Call the healthcare provider if your child has:

  • Symptoms that don’t get better, or get worse
  • New symptoms that concern you
  • Phenylketonuria (PKU) is a rare metabolic disorder. Children with PKU can’t process an amino acid called phenylalanine.
  • Phenylalanine is in many common foods. But it can build up in the bloodstream of children with PKU. This can cause growth, mood, behavior, and thinking problems, as well as other problems ranging from mild to severe.
  • If PKU is untreated, phenylalanine will build up in the bloodstream until it reaches levels that can cause brain damage and other serious problems.
  • With treatment and dietary restrictions, a child with PKU can grow and develop normally.
  • All newborn babies in the U.S. are screened for PKU with a blood test. If you adopt a child from another country, he or she may need to be screened for PKU and other genetic diseases.
  • PKU is treated with a special diet. Newborn babies who test positive for PKU are placed on phenylalanine-free formula right away.
  • If you are a woman with PKU, your healthcare provider may advise genetic counseling. You can discuss with a counselor the risk of PKU in a future pregnancy.

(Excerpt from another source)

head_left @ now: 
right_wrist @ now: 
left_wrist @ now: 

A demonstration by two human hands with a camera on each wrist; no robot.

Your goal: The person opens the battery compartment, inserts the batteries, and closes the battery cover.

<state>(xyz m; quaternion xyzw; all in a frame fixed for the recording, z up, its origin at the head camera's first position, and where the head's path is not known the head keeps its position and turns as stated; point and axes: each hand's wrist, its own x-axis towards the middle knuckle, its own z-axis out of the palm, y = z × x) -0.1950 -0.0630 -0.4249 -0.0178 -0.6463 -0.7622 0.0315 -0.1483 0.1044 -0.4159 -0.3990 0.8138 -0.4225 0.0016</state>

Tips to help you get the most from a visit to your child’s healthcare provider:

  • Know the reason for the visit and what you want to happen.
  • Before your visit, write down questions you want answered.
  • At the visit, write down the name of a new diagnosis, and any new medicines, treatments, or tests. Also write down any new instructions your provider gives you for your child.
  • Know why a new medicine or treatment is prescribed and how it will help your child. Also know what the side effects are.
  • Ask if your child’s condition can be treated in other ways.
  • Know why a test or procedure is recommended and what the results could mean.
  • Know what to expect if your child does not take the medicine or have the test or procedure.
  • If your child has a follow-up appointment, write down the date, time, and purpose for that visit.
  • Know how you can contact your child’s provider after office hours. This is important if your child becomes ill and you have questions or need advice.